What the exercise asks: Quote the whole listing word for word, please.

Data excerpt:
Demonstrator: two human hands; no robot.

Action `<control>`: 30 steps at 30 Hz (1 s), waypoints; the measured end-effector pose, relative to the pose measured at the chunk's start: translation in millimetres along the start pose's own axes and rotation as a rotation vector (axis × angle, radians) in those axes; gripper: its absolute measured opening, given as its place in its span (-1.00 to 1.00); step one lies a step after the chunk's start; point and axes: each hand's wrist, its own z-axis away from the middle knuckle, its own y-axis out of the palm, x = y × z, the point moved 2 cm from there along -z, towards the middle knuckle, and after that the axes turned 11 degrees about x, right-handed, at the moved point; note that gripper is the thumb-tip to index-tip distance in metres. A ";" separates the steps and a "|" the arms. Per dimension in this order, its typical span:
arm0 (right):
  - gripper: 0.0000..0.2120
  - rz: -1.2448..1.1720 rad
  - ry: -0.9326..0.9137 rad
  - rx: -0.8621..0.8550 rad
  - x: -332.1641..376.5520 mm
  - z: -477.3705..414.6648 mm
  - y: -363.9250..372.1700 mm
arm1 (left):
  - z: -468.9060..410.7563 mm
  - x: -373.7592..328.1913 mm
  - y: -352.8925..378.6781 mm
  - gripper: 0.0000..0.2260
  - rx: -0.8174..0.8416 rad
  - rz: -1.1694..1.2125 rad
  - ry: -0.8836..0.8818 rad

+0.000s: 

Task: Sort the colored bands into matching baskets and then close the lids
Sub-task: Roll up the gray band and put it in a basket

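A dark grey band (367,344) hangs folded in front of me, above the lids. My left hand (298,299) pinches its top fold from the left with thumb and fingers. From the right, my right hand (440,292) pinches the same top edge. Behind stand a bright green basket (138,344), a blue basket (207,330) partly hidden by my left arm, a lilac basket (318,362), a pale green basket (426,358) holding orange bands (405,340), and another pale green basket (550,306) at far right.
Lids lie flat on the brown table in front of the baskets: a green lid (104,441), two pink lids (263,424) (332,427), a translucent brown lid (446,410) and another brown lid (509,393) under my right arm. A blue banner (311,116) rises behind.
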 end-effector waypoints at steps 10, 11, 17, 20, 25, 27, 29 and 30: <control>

Answer space:
Demonstrator: two human hands; no robot.

Action `<control>`: 30 steps at 30 Hz (1 s), waypoints; the measured end-effector pose, relative to the pose measured at the chunk's start: translation in millimetres along the start pose's own axes and rotation as a rotation vector (axis × angle, radians) in those axes; gripper: its absolute measured opening, given as its place in its span (-1.00 to 1.00); step one lies a step after the chunk's start; point and axes: each hand's wrist, its own z-axis away from the middle knuckle, its own y-axis out of the palm, x = y × z, the point moved 2 cm from there along -z, towards the middle knuckle, and after that the axes turned 11 degrees about x, right-handed, at the moved point; note that gripper is the thumb-tip to index-tip distance in metres. A ";" separates the steps and a "|" the arms. Per dimension in this order, its typical span:
arm0 (right):
  - gripper: 0.0000..0.2120
  - rz: -1.2448..1.1720 rad
  - ry: -0.9326..0.9137 rad
  - rx: -0.8621..0.8550 rad
  - x: -332.1641..376.5520 mm
  - z: -477.3705..414.6648 mm
  - y: -363.9250..372.1700 mm
arm1 (left):
  - z: -468.9060..410.7563 mm
  - x: -373.7592..328.1913 mm
  - y: -352.8925..378.6781 mm
  - gripper: 0.0000..0.2260
  - rx: -0.8174..0.8416 rad
  - rz: -1.1694..1.2125 rad
  - ry: -0.8836..0.8818 rad

+0.000s: 

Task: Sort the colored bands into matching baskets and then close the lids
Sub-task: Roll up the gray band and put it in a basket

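A dark grey band (367,344) hangs folded in front of me, above the lids. My left hand (298,299) pinches its top fold from the left with thumb and fingers. From the right, my right hand (440,292) pinches the same top edge. Behind stand a bright green basket (138,344), a blue basket (207,330) partly hidden by my left arm, a lilac basket (318,362), a pale green basket (426,358) holding orange bands (405,340), and another pale green basket (550,306) at far right.
Lids lie flat on the brown table in front of the baskets: a green lid (104,441), two pink lids (263,424) (332,427), a translucent brown lid (446,410) and another brown lid (509,393) under my right arm. A blue banner (311,116) rises behind.
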 end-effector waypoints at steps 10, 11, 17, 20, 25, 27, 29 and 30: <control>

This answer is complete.